*Exercise prompt:* In the data below, find each line carrying the string "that" and copy it out.

*Information shown:*
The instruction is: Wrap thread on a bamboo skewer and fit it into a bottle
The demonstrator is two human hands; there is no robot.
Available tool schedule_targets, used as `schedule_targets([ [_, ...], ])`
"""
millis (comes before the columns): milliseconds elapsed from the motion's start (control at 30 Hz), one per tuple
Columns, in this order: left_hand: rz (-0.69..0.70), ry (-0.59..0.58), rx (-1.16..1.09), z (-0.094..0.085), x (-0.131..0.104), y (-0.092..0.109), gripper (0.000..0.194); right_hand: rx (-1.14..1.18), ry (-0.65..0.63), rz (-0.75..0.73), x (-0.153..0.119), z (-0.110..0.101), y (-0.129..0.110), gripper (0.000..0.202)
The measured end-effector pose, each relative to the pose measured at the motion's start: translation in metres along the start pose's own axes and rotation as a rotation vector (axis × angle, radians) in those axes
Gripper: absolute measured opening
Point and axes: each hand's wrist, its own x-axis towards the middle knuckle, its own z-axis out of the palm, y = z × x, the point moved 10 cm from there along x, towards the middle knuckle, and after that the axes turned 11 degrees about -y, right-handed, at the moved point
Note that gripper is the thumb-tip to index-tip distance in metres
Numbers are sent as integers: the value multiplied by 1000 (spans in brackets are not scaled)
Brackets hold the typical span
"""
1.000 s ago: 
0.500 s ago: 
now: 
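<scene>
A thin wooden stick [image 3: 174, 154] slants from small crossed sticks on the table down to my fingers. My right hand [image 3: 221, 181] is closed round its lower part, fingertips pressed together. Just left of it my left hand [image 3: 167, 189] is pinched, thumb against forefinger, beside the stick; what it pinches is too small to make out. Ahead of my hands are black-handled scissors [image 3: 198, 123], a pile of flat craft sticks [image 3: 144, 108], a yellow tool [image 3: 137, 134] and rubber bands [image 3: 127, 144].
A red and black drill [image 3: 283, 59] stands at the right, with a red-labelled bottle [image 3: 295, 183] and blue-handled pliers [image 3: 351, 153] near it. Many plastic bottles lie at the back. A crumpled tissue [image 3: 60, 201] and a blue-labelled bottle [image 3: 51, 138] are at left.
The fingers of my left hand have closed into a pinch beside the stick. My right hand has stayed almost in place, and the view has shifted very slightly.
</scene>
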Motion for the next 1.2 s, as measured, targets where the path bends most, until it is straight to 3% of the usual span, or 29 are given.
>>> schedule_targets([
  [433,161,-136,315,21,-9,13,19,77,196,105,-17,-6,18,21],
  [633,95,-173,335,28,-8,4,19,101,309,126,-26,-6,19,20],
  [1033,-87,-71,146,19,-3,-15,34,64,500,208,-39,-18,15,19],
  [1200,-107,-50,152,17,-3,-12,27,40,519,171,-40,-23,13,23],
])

*Task response:*
Point and axes: each hand's wrist, its own x-axis towards the middle knuckle, its own z-axis out of the palm, y = z × x, the point moved 10 cm from there along x, towards the middle knuckle, and after that the axes turned 11 degrees about -y, right-handed, at the moved point
Note that gripper is the thumb-tip to index-tip distance in metres

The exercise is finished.